PROBLEM: Repeat the data in full and exactly. Leave the pictures out.
=== INFORMATION SHOWN ===
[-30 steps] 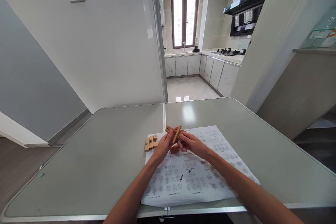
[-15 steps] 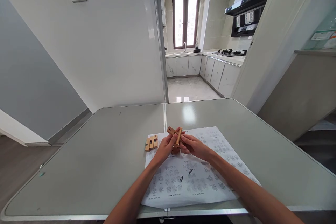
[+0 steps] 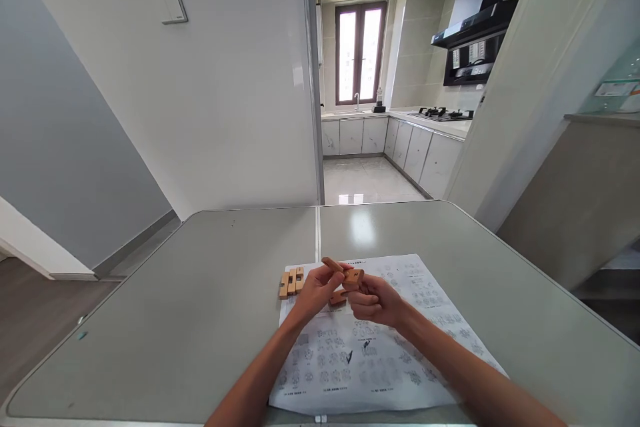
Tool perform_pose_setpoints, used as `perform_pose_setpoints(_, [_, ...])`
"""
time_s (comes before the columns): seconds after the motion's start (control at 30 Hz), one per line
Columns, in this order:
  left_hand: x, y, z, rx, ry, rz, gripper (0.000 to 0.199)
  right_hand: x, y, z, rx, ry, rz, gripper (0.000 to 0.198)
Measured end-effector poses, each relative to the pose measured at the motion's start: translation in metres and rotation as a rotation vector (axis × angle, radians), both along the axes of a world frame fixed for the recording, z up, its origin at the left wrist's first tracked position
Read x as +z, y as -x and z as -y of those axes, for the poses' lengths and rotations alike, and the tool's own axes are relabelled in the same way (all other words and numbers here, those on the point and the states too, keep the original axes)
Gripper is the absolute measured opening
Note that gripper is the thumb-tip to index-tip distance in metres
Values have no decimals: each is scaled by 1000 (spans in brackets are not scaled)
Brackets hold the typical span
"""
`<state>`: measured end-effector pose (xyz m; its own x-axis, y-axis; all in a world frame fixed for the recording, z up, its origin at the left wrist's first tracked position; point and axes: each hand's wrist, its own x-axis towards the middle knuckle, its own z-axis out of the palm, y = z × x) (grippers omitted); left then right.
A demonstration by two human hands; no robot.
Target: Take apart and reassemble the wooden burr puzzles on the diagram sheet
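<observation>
Above the printed sheet, my left hand (image 3: pixel 317 292) is closed, pinching a notched wooden puzzle piece (image 3: pixel 330 265) that tilts up to the left. My right hand (image 3: pixel 377 300) is closed too, its fingers curled around the end of a second wooden puzzle piece (image 3: pixel 354 277), with a dark mark on its face. The two pieces meet between my hands; whether they interlock, I cannot tell. Below them a third wooden piece (image 3: pixel 339 298) rests on the paper, partly hidden by my fingers. Several notched wooden pieces (image 3: pixel 291 282) lie side by side left of my left hand.
The paper sheet (image 3: pixel 380 373), printed with small diagrams, lies on a grey table (image 3: pixel 165 320) with a centre seam. A small green bit (image 3: pixel 83 335) sits near the table's left edge. Beyond the table are a wall (image 3: pixel 240 113) and a kitchen doorway.
The held pieces have been turned: the right one now shows its marked face instead of standing as a slanted bar. My right fingers have curled in more. The whole view has tilted slightly up.
</observation>
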<state>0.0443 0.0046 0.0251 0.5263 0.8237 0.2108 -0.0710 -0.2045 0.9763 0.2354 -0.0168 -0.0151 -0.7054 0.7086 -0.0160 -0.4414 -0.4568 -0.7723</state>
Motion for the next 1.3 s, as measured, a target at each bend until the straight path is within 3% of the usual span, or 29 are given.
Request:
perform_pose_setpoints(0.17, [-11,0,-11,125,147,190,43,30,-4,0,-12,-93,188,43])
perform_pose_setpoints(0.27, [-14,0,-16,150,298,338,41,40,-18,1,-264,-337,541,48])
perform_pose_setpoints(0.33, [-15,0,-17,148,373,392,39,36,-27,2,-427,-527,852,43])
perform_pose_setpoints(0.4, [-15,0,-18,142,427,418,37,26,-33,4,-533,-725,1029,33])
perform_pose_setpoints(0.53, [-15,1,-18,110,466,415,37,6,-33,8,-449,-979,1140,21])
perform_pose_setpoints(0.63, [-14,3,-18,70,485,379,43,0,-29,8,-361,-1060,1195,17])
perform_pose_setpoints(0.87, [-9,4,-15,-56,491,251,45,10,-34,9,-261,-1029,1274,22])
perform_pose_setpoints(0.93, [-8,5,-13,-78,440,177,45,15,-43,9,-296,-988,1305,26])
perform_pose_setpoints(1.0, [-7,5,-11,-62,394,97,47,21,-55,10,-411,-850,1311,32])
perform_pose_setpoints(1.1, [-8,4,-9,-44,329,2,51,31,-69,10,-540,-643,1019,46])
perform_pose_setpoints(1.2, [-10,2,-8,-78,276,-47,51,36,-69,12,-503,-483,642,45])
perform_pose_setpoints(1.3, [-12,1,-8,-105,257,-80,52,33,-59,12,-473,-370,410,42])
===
OUTPUT FOR THIS TASK:
[-30 steps] 
[-15 steps] 
[+0 steps] 
Tool perform_pose_setpoints, used as `perform_pose_setpoints(_, [_, ...])`
"""
time_s (comes before the columns): seconds after the motion's start (control at 30 Hz), one per line
Columns, in this order:
  left_hand: x, y, z, rx, ry, rz, gripper (0.000 to 0.199)
  right_hand: x, y, z, rx, ry, rz, gripper (0.000 to 0.198)
Measured end-effector poses, each relative to the pose measured at the motion's start: translation in metres and rotation as a rotation vector (axis × angle, radians), both along the axes of a world frame fixed for the recording, z up, its origin at the left wrist's first tracked position
Read x as +z, y as -x and z as -y of those axes, for the poses' lengths and rotations alike, and the tool's own axes are relabelled in the same way (all other words and numbers here, those on the point and the states too, keep the original axes)
Gripper is the absolute measured opening
Note that gripper is the thumb-tip to index-tip distance in metres
Values have no decimals: each is scaled by 1000 (spans in brackets are not scaled)
Brackets hold the typical span
"""
`<state>`: measured end-effector pose (xyz m; its own x-axis, y-axis; all in a world frame fixed for the recording, z up, its origin at the left wrist's first tracked position; point and axes: each hand's wrist, its own x-axis towards the middle knuckle, its own z-axis out of the palm, y = z × x) (grippers omitted); left then right.
A demonstration by two human hands; no robot.
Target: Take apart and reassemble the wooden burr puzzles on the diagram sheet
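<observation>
Above the printed sheet, my left hand (image 3: pixel 317 292) is closed, pinching a notched wooden puzzle piece (image 3: pixel 330 265) that tilts up to the left. My right hand (image 3: pixel 377 300) is closed too, its fingers curled around the end of a second wooden puzzle piece (image 3: pixel 354 277), with a dark mark on its face. The two pieces meet between my hands; whether they interlock, I cannot tell. Below them a third wooden piece (image 3: pixel 339 298) rests on the paper, partly hidden by my fingers. Several notched wooden pieces (image 3: pixel 291 282) lie side by side left of my left hand.
The paper sheet (image 3: pixel 380 373), printed with small diagrams, lies on a grey table (image 3: pixel 165 320) with a centre seam. A small green bit (image 3: pixel 83 335) sits near the table's left edge. Beyond the table are a wall (image 3: pixel 240 113) and a kitchen doorway.
The held pieces have been turned: the right one now shows its marked face instead of standing as a slanted bar. My right fingers have curled in more. The whole view has tilted slightly up.
</observation>
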<state>0.0443 0.0046 0.0251 0.5263 0.8237 0.2108 -0.0710 -0.2045 0.9763 0.2354 -0.0168 -0.0151 -0.7054 0.7086 -0.0160 -0.4414 -0.4568 -0.7723</state>
Motion for the next 1.3 s, as measured, a target at each bend until the straight path is within 3% of the usual span, or 29 are given.
Request:
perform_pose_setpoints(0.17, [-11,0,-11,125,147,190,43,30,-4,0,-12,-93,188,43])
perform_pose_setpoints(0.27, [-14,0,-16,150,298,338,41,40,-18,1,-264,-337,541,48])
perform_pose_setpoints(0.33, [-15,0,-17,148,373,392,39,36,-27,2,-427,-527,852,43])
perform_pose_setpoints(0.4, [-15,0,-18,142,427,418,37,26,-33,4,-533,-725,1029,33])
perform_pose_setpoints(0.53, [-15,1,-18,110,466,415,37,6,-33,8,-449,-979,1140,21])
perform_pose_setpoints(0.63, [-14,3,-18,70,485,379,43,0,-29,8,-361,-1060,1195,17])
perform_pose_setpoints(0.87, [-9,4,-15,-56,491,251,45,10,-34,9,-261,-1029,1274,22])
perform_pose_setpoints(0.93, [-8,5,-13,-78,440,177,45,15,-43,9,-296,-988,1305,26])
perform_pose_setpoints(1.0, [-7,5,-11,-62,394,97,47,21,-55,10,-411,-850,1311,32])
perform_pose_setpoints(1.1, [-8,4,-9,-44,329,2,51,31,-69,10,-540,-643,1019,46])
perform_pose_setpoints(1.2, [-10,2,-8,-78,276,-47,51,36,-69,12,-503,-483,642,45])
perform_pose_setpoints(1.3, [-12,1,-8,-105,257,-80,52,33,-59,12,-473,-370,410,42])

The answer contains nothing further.